Bitcoin is sitting 35% below its all-time high — a drop that, historically speaking, is milder than what traders have seen in past downturns. But that relative calm isn't convincing everyone. Some analysts are warning the bear market could resume, leaving the crypto market in a cautious holding pattern.
How this drawdown compares
By the numbers, this correction looks tame next to the brutal slides of years past. In previous bear cycles, Bitcoin has routinely shed 80% or more of its value from peak to trough. A 35% decline, while painful for anyone who bought near the top, has so far not triggered the kind of panic selling that marked earlier downturns.
That has led to a split in sentiment. On one side, optimists point to the shallower drop as a sign that the market is maturing — that institutional money and a broader user base are providing a floor. On the other side, skeptics argue that the cycle isn't finished yet, and that a deeper correction could still be coming.
What the warnings are about
The caution from analysts isn't based on any single event. Rather, it reflects a broader concern that macroeconomic pressures — interest rates, regulatory uncertainty, or a dip in risk appetite — could reignite selling. The warning is that the current drawdown, while modest so far, might only be the first leg of a longer downturn.

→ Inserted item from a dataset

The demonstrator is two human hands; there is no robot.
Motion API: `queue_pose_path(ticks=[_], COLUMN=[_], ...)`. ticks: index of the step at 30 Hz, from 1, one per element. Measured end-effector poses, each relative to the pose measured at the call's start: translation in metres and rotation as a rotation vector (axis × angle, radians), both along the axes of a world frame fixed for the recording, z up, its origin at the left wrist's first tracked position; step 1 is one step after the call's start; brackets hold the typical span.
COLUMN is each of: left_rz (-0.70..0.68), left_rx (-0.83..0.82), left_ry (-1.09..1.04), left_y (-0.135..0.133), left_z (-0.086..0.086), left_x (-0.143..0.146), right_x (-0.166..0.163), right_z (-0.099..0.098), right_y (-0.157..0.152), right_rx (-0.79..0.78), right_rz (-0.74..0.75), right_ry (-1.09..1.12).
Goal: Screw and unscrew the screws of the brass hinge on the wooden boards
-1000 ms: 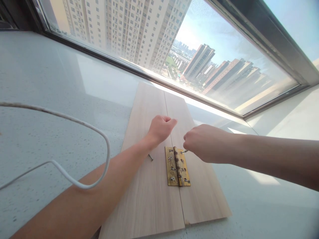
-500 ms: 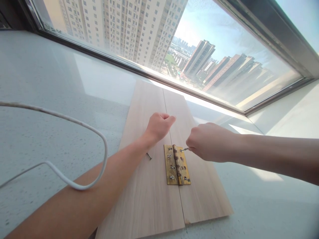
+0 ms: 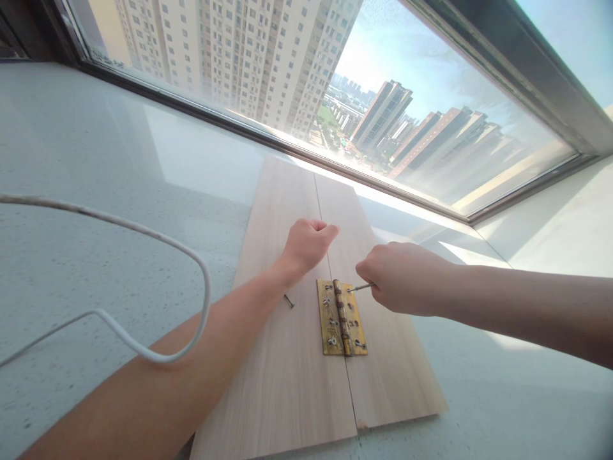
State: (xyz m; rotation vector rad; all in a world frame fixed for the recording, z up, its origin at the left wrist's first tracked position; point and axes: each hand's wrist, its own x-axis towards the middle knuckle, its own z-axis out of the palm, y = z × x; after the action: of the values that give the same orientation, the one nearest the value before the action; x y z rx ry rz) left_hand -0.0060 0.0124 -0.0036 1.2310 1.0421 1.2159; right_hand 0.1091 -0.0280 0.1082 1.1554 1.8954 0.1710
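A brass hinge (image 3: 330, 329) lies across the seam between two pale wooden boards (image 3: 282, 383), with several screws in its holes, some standing proud or tilted. My right hand (image 3: 407, 278) is closed around a screwdriver (image 3: 364, 287). Only its thin metal shaft shows; the handle is hidden in my fist. The tip meets the hinge's right leaf at the top hole. Above the hinge, my left hand (image 3: 310, 244) rests as a fist on the boards, and whatever it may hold is hidden. A loose screw (image 3: 289, 301) lies on the left board, beside my left forearm.
A white cable (image 3: 204, 281) loops over my left forearm. Under the boards is a pale speckled surface (image 3: 110, 185). Beyond them runs a dark window frame (image 3: 215, 119), with tall buildings outside the glass.
My right hand has turned slightly, and more of the screwdriver shaft now shows between it and the hinge. My left hand stays in the same place on the boards.
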Motion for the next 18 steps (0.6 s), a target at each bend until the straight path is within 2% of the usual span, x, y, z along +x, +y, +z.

There's no consensus on what would trigger the next drop. Some point to the possibility of a recession hitting risk assets broadly. Others focus on crypto-specific factors, like a potential crackdown by regulators. What's clear is that the market is watching for signs of a second wave.
What happens next
For now, the question hanging over the market is whether this relative calm is a pause before another leg down. The 35% figure is a snapshot — but it doesn't tell you where the bottom is. Until the macro picture clears or a new catalyst emerges, the bear market warning will keep traders on edge.